Physiological properties of the unipolar brush cell are relatively well-studied, and collaboration of whole-cell patch-clamp methods and NGS analysis or other technologies introduced in this review seems to be more successful.  It is better to refer and discuss about the following paper.

3. Balmer & Trussell. Selective targeting of unipolar brush cell subtypes by cerebellar mossy fibers. eLife (2019) 8:e44964. DOI:https://doi.org/10.7554/eLife.44964.

Response:

Thank you very much for your comment.

By applying neuronal tracing from the vestibular nucleus, Balmer & Trussell (2019) nicely showed subtypes of unipolar brush cells. Again, this study is also benefitted from the technology mentioned in the manuscript. The Glt25d2 mouse line used in their study is indeed one of the Cre-driver mouse lines generated by the GENSAT project (Gerfen et al., 2013). Despite this, it is expected that there are subtypes of cerebellar neurons existing, for example, zebrinII^+ve/-ve Purkinje cells (Sillitoe et al., 2009), ON/OFF subtypes of unipolar brush cells (Balmer & Trussell, 2019), globular cell which was considered as a subtype of Lugaro cells (Hirono et al., 2012). Hence, it would be critical to have detailed molecular signatures of each subtype and single-cell transcriptome approach would be one of the potential methods to find out.

We hope that you would be convinced about the importance of the technologies mentioned in the manuscript and their strong influences on subsequent downstream studies in genetics, physiology, pharmacology, etc.

References:

Balmer & Trussell (2019). Selective targeting of unipolar brush cell subtypes by cerebellar mossy fibers. eLife 8, e44964.

Gerfen et al. (2013). GENSAT BAC Cre-recombinase driver lines to study the functional organization of cerebral cortical and basal ganglia circuit. Neuron 80, 1368-1383.
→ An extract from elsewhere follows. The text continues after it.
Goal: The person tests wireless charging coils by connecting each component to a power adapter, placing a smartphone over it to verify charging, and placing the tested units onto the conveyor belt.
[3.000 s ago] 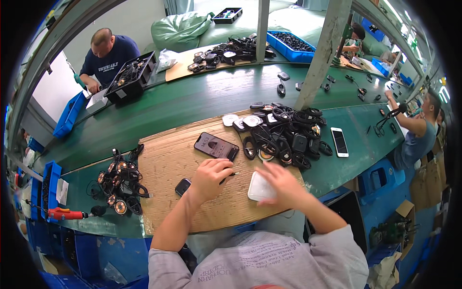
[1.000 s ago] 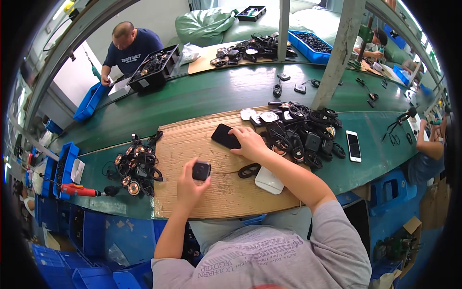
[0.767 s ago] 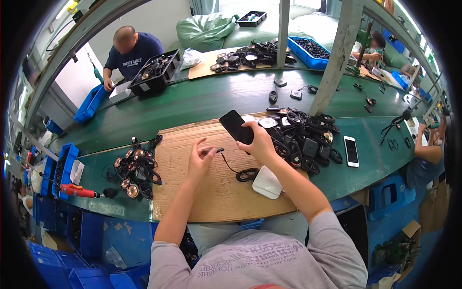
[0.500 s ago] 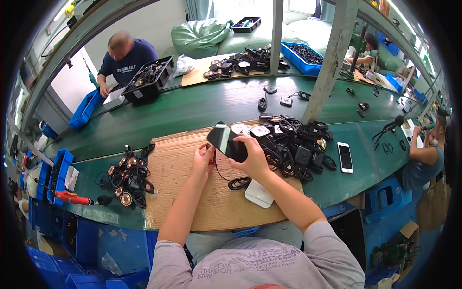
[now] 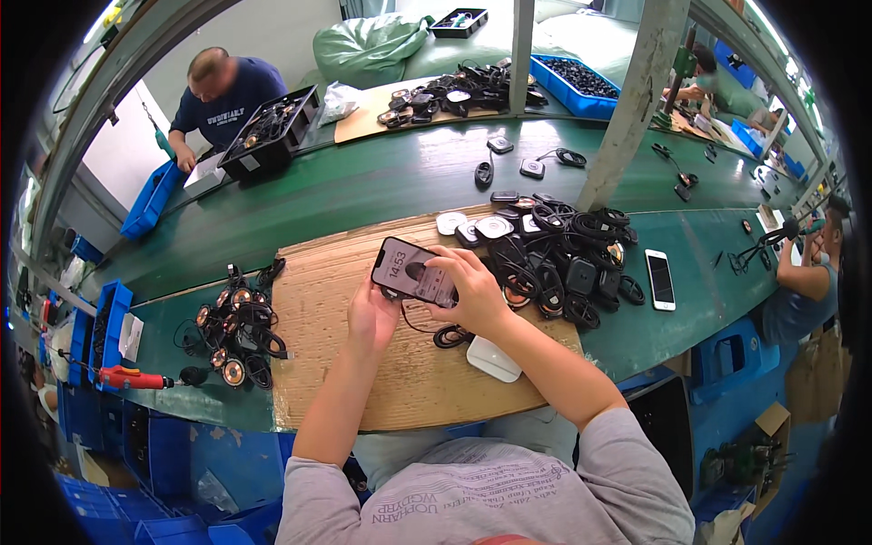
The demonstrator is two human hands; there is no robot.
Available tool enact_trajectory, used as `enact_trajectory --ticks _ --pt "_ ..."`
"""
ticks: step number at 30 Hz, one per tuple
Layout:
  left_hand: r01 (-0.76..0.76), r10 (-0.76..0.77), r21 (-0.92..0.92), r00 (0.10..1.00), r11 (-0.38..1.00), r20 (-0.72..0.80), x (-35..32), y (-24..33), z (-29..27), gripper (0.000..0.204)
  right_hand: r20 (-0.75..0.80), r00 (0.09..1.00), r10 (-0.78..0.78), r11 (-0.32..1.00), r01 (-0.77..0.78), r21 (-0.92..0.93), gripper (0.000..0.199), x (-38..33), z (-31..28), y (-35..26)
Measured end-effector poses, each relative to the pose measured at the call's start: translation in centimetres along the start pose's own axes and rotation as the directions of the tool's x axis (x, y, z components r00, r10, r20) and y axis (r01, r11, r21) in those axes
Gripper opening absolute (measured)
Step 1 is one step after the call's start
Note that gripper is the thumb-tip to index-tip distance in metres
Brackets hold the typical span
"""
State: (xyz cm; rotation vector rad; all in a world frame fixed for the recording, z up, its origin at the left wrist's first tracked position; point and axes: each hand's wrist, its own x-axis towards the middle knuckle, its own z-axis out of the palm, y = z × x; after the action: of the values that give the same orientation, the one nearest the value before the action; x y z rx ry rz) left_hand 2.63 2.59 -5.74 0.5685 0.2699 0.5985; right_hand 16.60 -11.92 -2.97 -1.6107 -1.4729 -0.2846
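My right hand (image 5: pixel 474 295) grips a black smartphone (image 5: pixel 416 271) by its right end, thumb and fingers on its edges. The phone lies tilted, its screen lit. Beneath its lower left edge, my left hand (image 5: pixel 372 316) is closed round a small dark cabled piece, mostly hidden by the phone. A black cable runs from there to a coiled bundle (image 5: pixel 451 336) on the cardboard sheet (image 5: pixel 318 363). A white rounded-square device (image 5: pixel 493 360) lies below my right wrist.
Cabled round coil parts (image 5: pixel 234 331) lie heaped at left, beside a red electric screwdriver (image 5: pixel 134 378). At right sit a pile of black cabled pads (image 5: pixel 554 263) and a white phone (image 5: pixel 660 280). Beyond runs a green belt (image 5: pixel 381 173); a co-worker (image 5: pixel 227 100) sits across it.
The phone's screen has gone from dark to lit. Both hands have brought the phone slightly left and down, and its screen now faces me more fully.
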Motion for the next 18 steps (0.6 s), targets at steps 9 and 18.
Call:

Hirono et al. (2012). Cerebellar globular cells receive monoaminergic excitation and monosynaptic inhibition from Purkinje cells.  PLoS ONE 7, e29663.

 

Sillitoe et al. (2009).Embryonic origins of ZebrinII parasagittal stripes and establishment of

topographic Purkinje cell projections. Neuroscience 162, 574–588

 

Lugaro cell-like globular cell, of which cell body shows globular shape, is classified as a separate type from classic, fusiform Lugaro cell, I think, because noradrenaline elicits robust firing only in the globular neuron, and input from PC is quantitatively different between them.  
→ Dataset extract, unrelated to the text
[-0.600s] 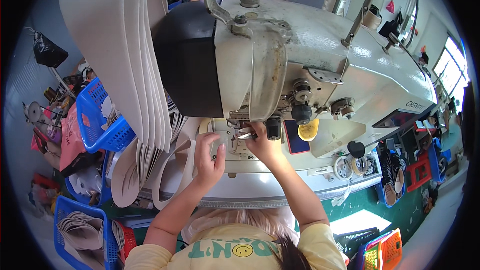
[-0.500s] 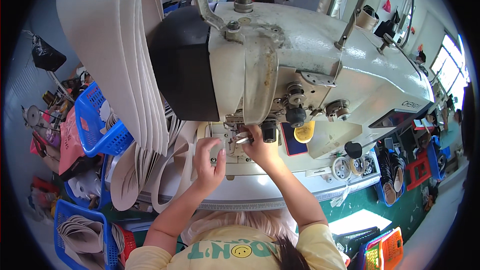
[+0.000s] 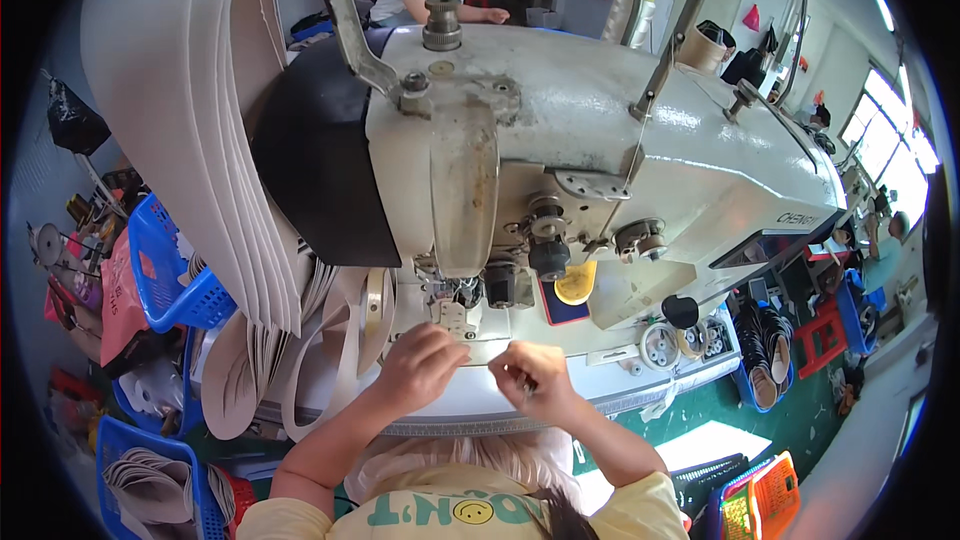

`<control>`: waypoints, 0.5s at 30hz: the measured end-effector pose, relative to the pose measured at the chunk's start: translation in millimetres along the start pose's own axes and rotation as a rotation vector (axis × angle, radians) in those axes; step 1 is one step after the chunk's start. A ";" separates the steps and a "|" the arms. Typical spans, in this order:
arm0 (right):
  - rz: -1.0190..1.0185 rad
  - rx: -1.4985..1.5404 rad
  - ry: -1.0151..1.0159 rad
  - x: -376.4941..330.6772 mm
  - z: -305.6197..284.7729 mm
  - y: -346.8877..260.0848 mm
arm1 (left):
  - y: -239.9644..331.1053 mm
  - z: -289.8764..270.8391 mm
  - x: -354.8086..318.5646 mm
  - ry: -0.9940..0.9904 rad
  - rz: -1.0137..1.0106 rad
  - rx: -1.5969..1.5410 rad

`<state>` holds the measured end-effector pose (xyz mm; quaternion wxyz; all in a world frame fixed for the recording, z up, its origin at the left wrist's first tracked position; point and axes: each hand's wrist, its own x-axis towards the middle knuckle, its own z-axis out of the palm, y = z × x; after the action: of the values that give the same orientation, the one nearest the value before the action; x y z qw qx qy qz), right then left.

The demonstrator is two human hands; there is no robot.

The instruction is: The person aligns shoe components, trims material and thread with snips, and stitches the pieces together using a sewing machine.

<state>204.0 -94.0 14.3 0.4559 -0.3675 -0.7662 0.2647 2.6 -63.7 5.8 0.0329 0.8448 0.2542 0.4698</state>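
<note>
Red stool [image 3: 822, 340] on green floor [image 3: 808, 422], orange basket [image 3: 776, 498], hanging black bag [image 3: 75, 118], bright window [image 3: 880, 125]

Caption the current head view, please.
Left hand and right hand close together at a sewing machine, pale strips draped on the left.

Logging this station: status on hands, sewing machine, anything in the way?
Left hand, right hand curled, apart, on near side of sewing machine; contents unclear. Pale strips left, not blocking.

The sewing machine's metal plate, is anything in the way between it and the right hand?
Nothing visible: only the machine bed lies between the right hand and the metal plate. The left hand is by the plate's near edge, left of that path.
</note>
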 end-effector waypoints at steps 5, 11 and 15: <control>-0.135 -0.231 0.190 27.1 7.8 24.4 | -3.8 -2.3 -6.9 0.180 -0.163 -0.016; -0.223 -0.407 0.272 79.2 36.5 53.6 | -2.2 -17.6 -16.0 0.211 -0.135 0.009; -0.088 -0.421 0.232 79.9 41.4 52.2 | -8.4 -28.9 -25.9 0.277 -0.233 0.053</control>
<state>158.7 -1.8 -2.5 0.4650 -0.4488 -0.7623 0.0352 -35.3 -73.6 -0.7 0.0292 0.7374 0.3647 0.5678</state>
4.Hirono et al., Cerebellar globular cells receive monoaminergic excitation and monosynaptic inhibition from Purkinje cells.  PLoS ONE 7(1), (2012), e29663. doi: 10.1371/journal.pone. 0029663  

Thus, number of cell-types in the cerebellar cortex would be nine.
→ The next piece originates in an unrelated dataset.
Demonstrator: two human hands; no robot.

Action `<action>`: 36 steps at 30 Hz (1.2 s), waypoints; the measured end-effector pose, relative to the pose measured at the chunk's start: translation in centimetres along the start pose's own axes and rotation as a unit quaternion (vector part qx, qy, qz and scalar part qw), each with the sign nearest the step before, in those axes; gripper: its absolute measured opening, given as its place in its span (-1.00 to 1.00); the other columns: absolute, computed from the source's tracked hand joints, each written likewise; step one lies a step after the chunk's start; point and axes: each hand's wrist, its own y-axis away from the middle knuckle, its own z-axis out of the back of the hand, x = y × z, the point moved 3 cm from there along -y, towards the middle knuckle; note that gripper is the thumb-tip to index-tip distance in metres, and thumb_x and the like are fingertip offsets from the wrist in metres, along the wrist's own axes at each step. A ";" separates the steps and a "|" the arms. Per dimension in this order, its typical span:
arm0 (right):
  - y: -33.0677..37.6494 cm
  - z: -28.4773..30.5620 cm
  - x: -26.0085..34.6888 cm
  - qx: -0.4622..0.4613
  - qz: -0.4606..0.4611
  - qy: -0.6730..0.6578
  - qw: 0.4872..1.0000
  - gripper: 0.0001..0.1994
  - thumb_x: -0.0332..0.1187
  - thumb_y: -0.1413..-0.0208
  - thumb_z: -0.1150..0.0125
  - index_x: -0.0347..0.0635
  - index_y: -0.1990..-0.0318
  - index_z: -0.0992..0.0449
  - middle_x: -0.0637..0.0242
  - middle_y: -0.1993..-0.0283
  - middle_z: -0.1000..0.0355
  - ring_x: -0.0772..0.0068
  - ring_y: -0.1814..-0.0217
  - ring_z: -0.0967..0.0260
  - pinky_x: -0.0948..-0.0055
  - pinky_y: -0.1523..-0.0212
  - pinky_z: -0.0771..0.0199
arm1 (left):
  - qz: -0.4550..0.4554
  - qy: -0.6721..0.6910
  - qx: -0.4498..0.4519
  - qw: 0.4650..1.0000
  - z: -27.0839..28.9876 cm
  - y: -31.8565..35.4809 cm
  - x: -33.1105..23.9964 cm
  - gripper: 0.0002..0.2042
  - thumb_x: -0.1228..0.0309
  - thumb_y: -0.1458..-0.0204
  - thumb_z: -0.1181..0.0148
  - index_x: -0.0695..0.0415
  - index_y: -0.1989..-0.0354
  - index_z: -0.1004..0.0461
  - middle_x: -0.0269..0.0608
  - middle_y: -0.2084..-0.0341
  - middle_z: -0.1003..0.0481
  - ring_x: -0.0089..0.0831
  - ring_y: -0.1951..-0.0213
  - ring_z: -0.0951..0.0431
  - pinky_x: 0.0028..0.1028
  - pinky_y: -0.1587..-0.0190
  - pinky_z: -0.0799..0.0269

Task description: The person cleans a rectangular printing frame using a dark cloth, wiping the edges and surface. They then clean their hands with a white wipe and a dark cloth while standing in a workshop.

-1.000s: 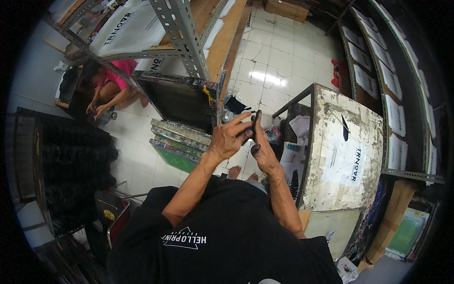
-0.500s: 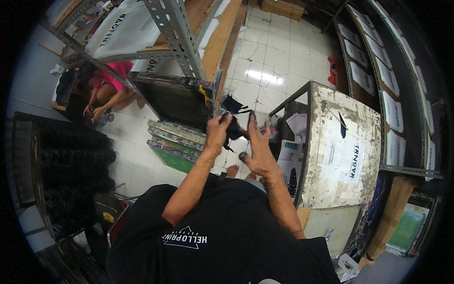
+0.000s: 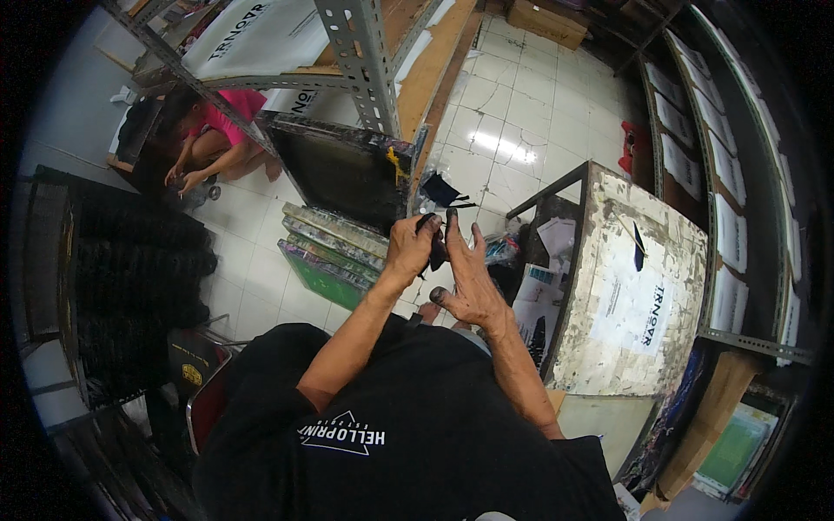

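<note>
My left hand (image 3: 408, 252) is closed on a small crumpled black cloth (image 3: 437, 253), with its thumb up along the cloth's edge. Beside it, my right hand (image 3: 470, 282) has its fingers stretched and its thumb apart, the fingers against or just beside the cloth. Dark stains cover the fingertips of both hands. Beyond them, another piece of black cloth (image 3: 440, 191) lies low near the foot of the shelf post.
A dark framed screen (image 3: 334, 174) leans at the metal rack (image 3: 358, 65), with several frames (image 3: 326, 269) stacked below. On my right stands a worn table (image 3: 608, 226) holding a printed sheet. A person in pink (image 3: 228, 130) crouches at far left. Shelves (image 3: 721, 200) line the right.
My hands have come closer together around the black cloth, and the right fingers have straightened. The whole view has shifted slightly. The crouching person stays in the same place.
</note>
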 end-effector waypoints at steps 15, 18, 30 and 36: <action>-0.8 -0.4 1.8 0.080 0.076 0.137 0.984 0.01 0.18 0.09 -0.12 -0.42 -0.38 0.01 -0.01 0.03 -0.51 -0.07 -0.48 0.01 -0.33 -0.44 0.59 | 0.046 -0.084 0.075 0.993 3.4 0.8 1.9 -0.73 0.32 -0.16 -0.04 0.29 0.37 -0.57 -0.19 0.58 -0.53 -0.53 0.48 -0.51 -0.48 0.43 -0.40; -0.8 -0.5 1.6 0.056 0.103 0.143 0.983 -0.06 0.23 0.03 -0.02 -0.38 -0.35 -0.08 0.09 0.08 -0.54 -0.03 -0.51 0.05 -0.36 -0.43 0.55 | 0.190 0.164 0.074 0.965 2.5 0.8 3.9 -0.73 0.30 -0.16 -0.06 0.27 0.36 -0.57 -0.21 0.54 -0.54 -0.51 0.49 -0.52 -0.48 0.45 -0.40; -0.2 2.0 1.9 0.044 0.102 0.127 0.986 -0.54 0.12 0.22 -0.35 -0.04 0.30 -0.67 0.42 0.34 -0.59 0.17 -0.39 -0.20 -0.33 -0.44 0.41 | -0.052 0.127 0.069 0.988 3.6 -0.2 -3.2 -0.58 0.12 -0.30 0.02 0.29 0.06 -0.52 -0.18 0.30 -0.60 -0.41 0.26 -0.58 -0.45 0.10 -0.46; -0.1 0.9 1.7 0.068 0.100 0.118 0.986 -0.53 0.11 0.23 -0.33 -0.08 0.29 -0.65 0.40 0.42 -0.56 0.19 -0.19 -0.34 -0.42 -0.44 0.61 | -0.152 -0.217 0.082 0.961 0.4 0.8 -2.5 -0.74 0.26 -0.12 -0.19 0.24 0.24 -0.55 0.06 0.49 -0.53 -0.07 0.38 -0.56 -0.25 0.32 -0.43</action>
Globular neuron is better to be added in Fig.1, and shape of Lugaro cell should be changed to fusiform.

Response:

Thank you very much for your comment.

We have changed the number of cell types in the cerebellar cortex to nine.

As the other reviewer also commented about Figure 1, we have revised the figure as follows:

- The font size of the text in the figure has been increased.

- The connection between mossy fibers and Lugaro cells has been added.

- Both fusiform-Lugaro cell and globular cell have been added.

- “plus” and “minus” signs have been added to the major connections.

- Two references have been added to the figure legend so that readers can be referred to:

D’Angelo et al. (2016). Modeling the cerebellar microcircuit: new strategies for a long-standing issue. Frontiers in Cellular Neuroscience 10, 176.

Prestori et al. (2019). Diverse neuron properties and complex network dynamics in the cerebellar cortical inhibitory circuit. Frontier in Molecular Neuroscience 12, 267.

 

 

 

 

 

Round 2

Reviewer 2 Report

OK

Author Response

Thank you for your comment. We have included the traditional cDNA library screening method in the Section 2.3. Global Screening as the following:

“A traditional way was tissue-specific cDNA library screening, in which mRNAs extracted from cerebellum were used for cDNA library preparation for initial screening. Genes were then identified by DNA sequencing and in situ hybridization (and immunohistochemical staining for gene products) was performed to obtain spatiotemperal gene expression pattern. Pcp2, for example, was one of the cDNA clones identified in the Purkinje cell degeneration (pcd) mouse [72].”